Durante a semana não há muito movimento junto à campa. Ao fim-de-semana, afirma, há “uma ou outra pessoa” que lá vai com regularidade. As multidões só existem por altura da festa que a associação organiza todos os anos, com orçamento que advém quase todo de acções de angariação de fundos em Gemunde.
Lenda e realidade
Sobre os pontos de contacto que existem entre a lenda e a realidade, o historiador e arqueólogo Joel Cleto opta por deixar o lado mítico e místico de parte para se focar no espelho que a narrativa traça da época. “No meio desse monte efabulado, desse mundo fantástico e, muitas vezes, pouco credível, que existe nas lendas, há sempre algum fundo verdadeiro. E é por isso que os historiadores e os arqueólogos, mesmo sabendo tratar-se de lendas, lhes costumam dar uma grande atenção”, afirma, remetendo para a nova historiografia do século XIX e para escritores românticos como Alexandre Herculano e Almeida Garrett.

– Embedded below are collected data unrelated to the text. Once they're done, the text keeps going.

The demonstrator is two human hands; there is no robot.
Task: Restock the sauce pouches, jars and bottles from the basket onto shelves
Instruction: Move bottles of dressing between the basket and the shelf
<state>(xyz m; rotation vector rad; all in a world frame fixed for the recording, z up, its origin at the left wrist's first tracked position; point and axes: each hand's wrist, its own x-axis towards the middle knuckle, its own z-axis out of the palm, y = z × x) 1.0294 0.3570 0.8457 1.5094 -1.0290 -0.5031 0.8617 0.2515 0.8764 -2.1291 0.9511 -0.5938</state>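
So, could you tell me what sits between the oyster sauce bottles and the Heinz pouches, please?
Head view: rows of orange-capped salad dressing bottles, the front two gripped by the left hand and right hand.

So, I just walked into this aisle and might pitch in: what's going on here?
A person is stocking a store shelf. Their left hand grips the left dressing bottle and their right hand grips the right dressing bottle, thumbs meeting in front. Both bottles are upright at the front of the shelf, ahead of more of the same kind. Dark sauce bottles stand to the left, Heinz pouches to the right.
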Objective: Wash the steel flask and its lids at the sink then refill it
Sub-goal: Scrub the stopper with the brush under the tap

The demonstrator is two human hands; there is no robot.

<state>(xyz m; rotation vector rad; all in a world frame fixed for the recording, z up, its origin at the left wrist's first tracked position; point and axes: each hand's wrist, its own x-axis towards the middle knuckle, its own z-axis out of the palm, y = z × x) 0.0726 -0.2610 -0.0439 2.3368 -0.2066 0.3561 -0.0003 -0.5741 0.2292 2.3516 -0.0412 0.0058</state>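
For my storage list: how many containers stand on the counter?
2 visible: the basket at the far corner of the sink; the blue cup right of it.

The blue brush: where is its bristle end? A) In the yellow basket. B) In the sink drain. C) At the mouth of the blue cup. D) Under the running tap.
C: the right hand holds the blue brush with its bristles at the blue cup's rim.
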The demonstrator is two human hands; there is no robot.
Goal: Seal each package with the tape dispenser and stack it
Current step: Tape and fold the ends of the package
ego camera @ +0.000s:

O historiador confirma que, durante largos anos, a Igreja e o Estado Novo tentaram apagar o mito: “A Igreja não só nunca aceitou, nunca reconheceu o culto, como durante muito tempo o combateu.” Mas, assinala, a resistência da população não deixou que isso acontecesse. Citando o etnógrafo Augusto César Pires de Lima, afirma: “O caso do Santo Preto é um daqueles casos, como temos outros, do fenómeno que é a canonização popular.”
Na lenda da Campa do Preto salienta a existência de algo que acredita que se quis apagar com o passar do tempo. “A partir do século XIX, tentamos, de algum modo, ir escondendo ou fazendo por esquecer a presença de escravos na nossa sociedade. Hoje, quase que nos esquecemos que, durante alguns séculos, os escravos eram uma presença permanente e visível da nossa sociedade. Só que depois, a partir do século XIX, parece que quisemos passar uma esponja e esquecer. Fala-se da escravatura no Brasil, em África, mas até parece que não havia escravos [em Portugal]”, assinala.
Porque era “um escravo negro”, afirma, “nem sequer houve o cuidado em se registar o nome”. “O Santo Preto é um indício da presença de escravos e da forma como muitos os tratavam. Enfim, de forma muito pouco digna”, remata.